March 19, 2012

Geode: A Scout Ahead Of The Wireless Payments Revolution

Kit Eaton  /  Fast Company

If you've ever looked at a bulging credit card wallet, jammed with plastic bearing bank logos, loyalty cards from three different coffee shops, and your supermarket customer card and thought "There's got to be a better solution to this" then you'll love the idea of Geode. It's a smart iPhone case that has its own screen and a magnetic card reader–swipe all your cards into its system and you don't need to carry that bulging wallet anymore.

Geode has a system that'll encode a magnetic card in real time–you hand it to the store, which swipes it in the usual way and you're on your way. Your barcode-based cards, like the sort supermarkets tend to use, are stored electronically too, but in this case their replicated code isn't transferred to a plastic card, but rather shown on an e-ink display on the Geode's case–which is laser-scannable in exactly the same way the "real" card is. For security the mag cards can be programmed to time out and become unreadable after a delay, and there's a fingerprint scanner to allow access to the protected data held inside.

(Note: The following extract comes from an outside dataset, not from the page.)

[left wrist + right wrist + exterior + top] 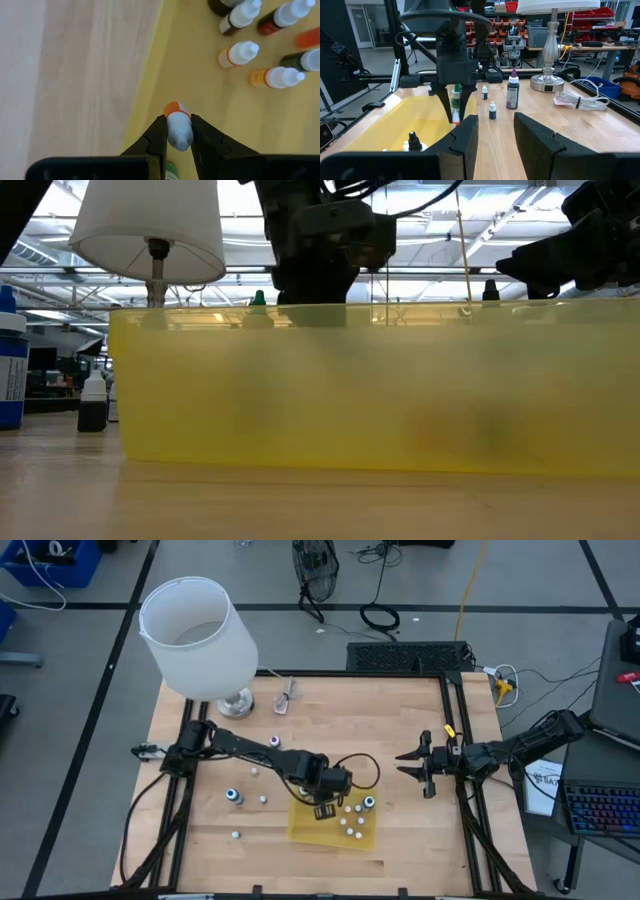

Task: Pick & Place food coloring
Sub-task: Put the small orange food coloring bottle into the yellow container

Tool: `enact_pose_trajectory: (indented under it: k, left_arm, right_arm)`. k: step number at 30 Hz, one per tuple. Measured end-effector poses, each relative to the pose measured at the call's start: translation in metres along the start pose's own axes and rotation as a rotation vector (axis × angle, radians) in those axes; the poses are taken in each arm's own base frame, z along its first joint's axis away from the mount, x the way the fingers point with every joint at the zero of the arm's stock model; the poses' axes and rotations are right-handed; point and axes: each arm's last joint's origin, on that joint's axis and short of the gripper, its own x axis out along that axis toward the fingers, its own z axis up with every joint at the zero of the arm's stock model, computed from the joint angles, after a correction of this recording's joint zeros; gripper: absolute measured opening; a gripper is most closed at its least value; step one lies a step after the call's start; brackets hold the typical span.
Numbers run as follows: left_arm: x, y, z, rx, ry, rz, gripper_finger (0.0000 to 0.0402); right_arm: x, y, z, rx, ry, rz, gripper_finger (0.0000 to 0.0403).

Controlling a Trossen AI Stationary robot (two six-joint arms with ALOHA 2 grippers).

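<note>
Food coloring bottle [178, 127], tiny, orange at one end and pale at the other, pinched tight between the left jaws. Held over the yellow tray [305, 828], close to the tray's left edge. Touching the tray floor or not: cannot tell.

Left arm [260, 750] stretched in from the left side of the worktop [400, 720], bent down over the tray.

A bit farther along inside the same tray, more tiny bottles [239, 53] lying on their sides with white caps. Some whitish, one orange-yellow, some dark. Bunched together in the tray's right half, well apart from the held one.

Outside the tray, on the bare wood to its left, a few loose bottles. One with a blue cap [234, 797], a small pale one [263, 800] just beside it, another pale one [236, 834] nearer the front edge. Farther back, one more small one [254, 772] and a purple one [275, 741].

Off to the right of the tray, right arm [480, 757] waiting above the wood. Right jaws partly open, nothing between them, pointing toward the tray.

Farthest back, at the left rear corner, a lamp [200, 640] with a big white shade and a shiny base. Just beside that base, a clear pinkish thing [287, 697] with a thin stick.
</note>
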Motion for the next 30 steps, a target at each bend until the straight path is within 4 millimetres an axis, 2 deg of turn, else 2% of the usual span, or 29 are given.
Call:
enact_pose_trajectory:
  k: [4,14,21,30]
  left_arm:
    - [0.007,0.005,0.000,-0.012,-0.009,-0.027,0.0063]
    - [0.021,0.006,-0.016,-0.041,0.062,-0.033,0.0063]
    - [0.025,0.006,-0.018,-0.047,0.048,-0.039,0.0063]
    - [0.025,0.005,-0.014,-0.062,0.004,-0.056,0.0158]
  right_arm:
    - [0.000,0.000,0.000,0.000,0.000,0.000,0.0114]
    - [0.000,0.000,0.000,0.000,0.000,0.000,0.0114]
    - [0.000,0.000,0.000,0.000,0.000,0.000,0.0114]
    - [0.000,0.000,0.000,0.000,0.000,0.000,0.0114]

It's darn clever, and though there are a few drawbacks (convincing a skeptical merchant that this new magical tech has just "printed out" a genuine, non-stolen and completely valid credit card, or that by scanning your phone they're doing the same as scanning their proprietary barcode) it's easy to see the system is better in many ways than a bunch of cards in a wallet.

It's also a little taster of the smartphone-centricmobile pay future that's just around the corner, because while the card tech the Geode "replicates" is very old-fashioned, the user upshot is the same: Digital access to a host of different cards is available in a single device. All it lacks is the future-payment system integration between paying for something by a credit card in a shop and simultaneously earning loyalty points or a discount at the same moment. And just like many forms of wireless future pay, it's also more secure than current tech where your cards aren't fingerprint-protected and don't "time out" if you drop them or have them stolen.

In this sense, PayPal's new widget (which, let's face it, is astonishingly similar to the pre-existing and highly popular Square system) is a similar taster of the future. It too relies very much on current-generation plastic card tech, but it does allow for completely mobile payments on the fly. And it will, PayPal says, soon bring some of the delightful integration between paying and loyalty that promises to be one of the best features of NFC payment tech.

But, like Geode, it's flawed: PayPal is desperate to crowbar its way into the future of mobile pay, and this Square-esque effort is the first step. But while it's technically a tiny fraction cheaper for merchants than Square is, it actually means that customer payments are corralled in your PayPal account rather than going directly to your bank as with Square. That means PayPal hangs on to your money for a while, until you manually have to do an additional step to move it to a bank. Plus PayPal hasn't got the best customer service record, and is infamous for zealously withholding access to customer money for "security" reasons that seem questionable. Of course, PayPal may choose to improve its customer image dramatically, but there's still that extra step to access your cash.

But let's not be too harsh. The mobile payment revolution isn't going to happen overnight, and before it does there's plenty of space for experiments like these two to flourish and give us all a taster of the good stuff that's about to come.